According to historical income statement data, the 2024 transition period marked a definitive inflection point where the company shifted away from the VTX958 psoriasis program, resulting in a structural reduction in quarterly operating losses from $58.0M in 2023Q3 to $24.9M by 2025Q3.
This operational pivot appears to be a defensive reaction to clinical data that failed to meet market expectations, forcing a reallocation of resources toward higher-risk, potentially higher-reward neurology assets.
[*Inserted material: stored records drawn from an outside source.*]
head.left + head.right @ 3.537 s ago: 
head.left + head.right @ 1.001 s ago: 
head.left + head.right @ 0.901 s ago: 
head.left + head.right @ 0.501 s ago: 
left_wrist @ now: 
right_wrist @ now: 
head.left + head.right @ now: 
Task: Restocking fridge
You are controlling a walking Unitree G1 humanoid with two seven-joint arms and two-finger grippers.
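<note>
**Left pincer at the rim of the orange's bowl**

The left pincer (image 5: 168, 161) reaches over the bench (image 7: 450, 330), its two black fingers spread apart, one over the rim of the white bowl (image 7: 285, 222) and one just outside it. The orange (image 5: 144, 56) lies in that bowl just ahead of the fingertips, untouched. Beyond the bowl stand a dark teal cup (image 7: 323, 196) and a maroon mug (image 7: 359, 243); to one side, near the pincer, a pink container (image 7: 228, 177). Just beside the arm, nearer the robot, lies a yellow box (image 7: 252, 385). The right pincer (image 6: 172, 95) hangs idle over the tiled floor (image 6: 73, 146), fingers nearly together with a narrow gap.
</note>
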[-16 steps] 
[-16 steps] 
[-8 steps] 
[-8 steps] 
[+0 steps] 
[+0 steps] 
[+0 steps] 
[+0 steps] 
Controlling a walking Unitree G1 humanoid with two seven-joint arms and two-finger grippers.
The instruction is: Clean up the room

The lasting impact of this shift is a company with a significantly smaller footprint but a much narrower path to commercial viability.
Based on the reported cash balance of $27.26M, the company's financial position appears critically strained, suggesting that current operational burn rates may necessitate an immediate and highly dilutive financing event to prevent a total cessation of clinical activities within the next two fiscal quarters.
Short-sellers would likely focus on the disconnect between the company's ambitious clinical pipeline and its rapidly depleting cash reserves. This vulnerability suggests that the firm may be forced to accept unfavorable terms for capital, which could severely impair the long-term value proposition for current equity holders.
Quick answers to the most common questions about buying VTYX stock.
For fiscal year 2024, Ventyx Biosciences, Inc. (VTYX) reported total revenue of $0.0M.
Ventyx Biosciences, Inc. (VTYX) reported a net loss of $135.1M for the fiscal year ending 2024.